Problem details: For this exercise, restate word for word only the lines from the first line of the data to the line containing "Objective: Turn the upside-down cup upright".

Material to process:
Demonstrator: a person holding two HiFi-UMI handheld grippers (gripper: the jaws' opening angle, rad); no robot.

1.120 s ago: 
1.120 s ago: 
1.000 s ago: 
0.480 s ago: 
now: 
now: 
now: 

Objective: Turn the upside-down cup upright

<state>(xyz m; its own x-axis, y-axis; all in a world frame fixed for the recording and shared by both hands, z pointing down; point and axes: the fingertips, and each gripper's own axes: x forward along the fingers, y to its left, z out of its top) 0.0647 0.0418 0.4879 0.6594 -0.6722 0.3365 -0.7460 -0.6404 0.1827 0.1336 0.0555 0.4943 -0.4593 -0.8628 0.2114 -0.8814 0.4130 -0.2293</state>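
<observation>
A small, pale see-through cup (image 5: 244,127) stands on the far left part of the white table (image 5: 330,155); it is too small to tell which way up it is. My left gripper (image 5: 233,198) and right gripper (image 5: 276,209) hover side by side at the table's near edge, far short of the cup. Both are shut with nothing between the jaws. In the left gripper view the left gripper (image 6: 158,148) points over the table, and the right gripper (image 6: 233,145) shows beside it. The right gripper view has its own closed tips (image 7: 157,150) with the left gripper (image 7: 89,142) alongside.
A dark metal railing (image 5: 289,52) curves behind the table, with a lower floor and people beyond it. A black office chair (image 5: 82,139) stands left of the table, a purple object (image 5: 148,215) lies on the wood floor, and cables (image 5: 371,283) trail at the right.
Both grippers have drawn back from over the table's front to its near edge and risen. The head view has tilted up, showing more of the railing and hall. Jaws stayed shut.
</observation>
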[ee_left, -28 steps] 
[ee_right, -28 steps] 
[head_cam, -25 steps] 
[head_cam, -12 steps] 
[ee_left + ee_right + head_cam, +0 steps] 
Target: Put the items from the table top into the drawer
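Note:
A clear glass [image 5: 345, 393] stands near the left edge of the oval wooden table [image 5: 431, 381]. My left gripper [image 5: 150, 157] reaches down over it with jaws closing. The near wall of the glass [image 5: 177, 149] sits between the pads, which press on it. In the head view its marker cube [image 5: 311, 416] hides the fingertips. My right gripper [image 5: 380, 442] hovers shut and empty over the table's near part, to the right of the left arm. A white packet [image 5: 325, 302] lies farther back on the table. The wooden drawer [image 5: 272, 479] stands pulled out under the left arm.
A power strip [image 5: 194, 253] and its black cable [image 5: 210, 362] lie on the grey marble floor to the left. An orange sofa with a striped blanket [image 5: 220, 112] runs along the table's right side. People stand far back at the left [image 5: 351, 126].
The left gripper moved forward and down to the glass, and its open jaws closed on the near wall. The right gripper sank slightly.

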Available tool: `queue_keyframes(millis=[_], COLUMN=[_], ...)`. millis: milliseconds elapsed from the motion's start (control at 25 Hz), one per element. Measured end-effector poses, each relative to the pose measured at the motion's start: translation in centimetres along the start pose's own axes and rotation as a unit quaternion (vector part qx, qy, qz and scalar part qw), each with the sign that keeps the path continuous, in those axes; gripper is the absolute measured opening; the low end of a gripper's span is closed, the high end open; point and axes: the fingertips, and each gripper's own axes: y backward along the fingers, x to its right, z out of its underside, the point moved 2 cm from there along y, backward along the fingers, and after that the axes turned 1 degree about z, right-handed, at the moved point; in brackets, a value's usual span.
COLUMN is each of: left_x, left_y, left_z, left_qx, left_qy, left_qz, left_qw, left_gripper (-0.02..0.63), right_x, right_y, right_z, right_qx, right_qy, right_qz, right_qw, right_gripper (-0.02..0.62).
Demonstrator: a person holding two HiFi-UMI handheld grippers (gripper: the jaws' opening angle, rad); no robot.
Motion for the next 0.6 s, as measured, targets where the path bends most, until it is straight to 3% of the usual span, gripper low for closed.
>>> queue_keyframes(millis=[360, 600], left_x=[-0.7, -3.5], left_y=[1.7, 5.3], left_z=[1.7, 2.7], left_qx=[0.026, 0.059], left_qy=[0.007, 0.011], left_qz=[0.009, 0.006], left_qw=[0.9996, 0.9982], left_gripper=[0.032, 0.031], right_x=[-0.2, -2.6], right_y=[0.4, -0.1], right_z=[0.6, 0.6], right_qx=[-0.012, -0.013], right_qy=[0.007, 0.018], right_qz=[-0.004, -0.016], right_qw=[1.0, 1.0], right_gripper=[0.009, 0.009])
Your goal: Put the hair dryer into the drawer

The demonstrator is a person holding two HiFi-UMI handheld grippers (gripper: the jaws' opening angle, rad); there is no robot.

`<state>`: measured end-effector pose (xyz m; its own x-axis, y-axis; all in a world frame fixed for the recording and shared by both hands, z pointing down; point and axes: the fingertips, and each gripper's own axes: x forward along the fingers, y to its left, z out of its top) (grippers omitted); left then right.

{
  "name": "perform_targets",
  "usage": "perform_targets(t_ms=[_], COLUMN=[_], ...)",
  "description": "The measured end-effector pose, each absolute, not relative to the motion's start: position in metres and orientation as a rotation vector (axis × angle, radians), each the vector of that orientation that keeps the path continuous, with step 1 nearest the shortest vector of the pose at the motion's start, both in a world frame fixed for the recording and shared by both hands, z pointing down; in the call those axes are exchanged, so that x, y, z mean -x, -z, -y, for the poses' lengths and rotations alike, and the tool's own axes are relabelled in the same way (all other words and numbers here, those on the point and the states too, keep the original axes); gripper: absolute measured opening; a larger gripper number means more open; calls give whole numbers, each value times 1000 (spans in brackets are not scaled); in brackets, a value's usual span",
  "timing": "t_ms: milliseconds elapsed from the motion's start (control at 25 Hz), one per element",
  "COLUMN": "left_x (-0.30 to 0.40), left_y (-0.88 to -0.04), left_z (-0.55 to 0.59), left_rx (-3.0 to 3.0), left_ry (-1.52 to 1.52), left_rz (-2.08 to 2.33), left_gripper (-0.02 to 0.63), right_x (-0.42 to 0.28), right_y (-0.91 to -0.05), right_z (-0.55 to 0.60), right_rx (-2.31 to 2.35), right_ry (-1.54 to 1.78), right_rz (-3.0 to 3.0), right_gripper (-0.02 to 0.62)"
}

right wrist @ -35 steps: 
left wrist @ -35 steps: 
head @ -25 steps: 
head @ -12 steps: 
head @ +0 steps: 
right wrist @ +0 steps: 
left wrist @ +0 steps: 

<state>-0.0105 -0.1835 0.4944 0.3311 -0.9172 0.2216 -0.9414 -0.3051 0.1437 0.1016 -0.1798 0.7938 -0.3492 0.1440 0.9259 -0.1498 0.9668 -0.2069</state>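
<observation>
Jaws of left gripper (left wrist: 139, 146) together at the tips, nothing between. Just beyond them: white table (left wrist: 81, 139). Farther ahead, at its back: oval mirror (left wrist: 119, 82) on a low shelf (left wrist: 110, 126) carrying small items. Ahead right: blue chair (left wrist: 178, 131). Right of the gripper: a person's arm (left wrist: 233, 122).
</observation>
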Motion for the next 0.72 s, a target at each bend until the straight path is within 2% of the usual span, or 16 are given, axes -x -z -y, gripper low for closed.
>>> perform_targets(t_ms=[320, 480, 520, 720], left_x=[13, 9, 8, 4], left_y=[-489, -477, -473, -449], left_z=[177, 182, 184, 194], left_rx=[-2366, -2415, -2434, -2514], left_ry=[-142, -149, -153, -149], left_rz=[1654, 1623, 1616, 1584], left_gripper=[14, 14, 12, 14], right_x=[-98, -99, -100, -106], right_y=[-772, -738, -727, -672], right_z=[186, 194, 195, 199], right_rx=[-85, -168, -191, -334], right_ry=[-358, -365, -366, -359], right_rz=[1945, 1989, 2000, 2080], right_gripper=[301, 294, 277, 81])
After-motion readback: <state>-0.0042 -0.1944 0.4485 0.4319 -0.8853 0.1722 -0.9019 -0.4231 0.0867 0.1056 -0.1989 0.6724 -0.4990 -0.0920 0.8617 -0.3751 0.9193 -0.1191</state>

Problem solution:
Demonstrator: a person holding two HiFi-UMI handheld grippers (gripper: the jaws' opening angle, rad); no robot.

1.120 s ago: 
1.120 s ago: 
1.000 s ago: 
0.480 s ago: 
now: 
now: 
now: 

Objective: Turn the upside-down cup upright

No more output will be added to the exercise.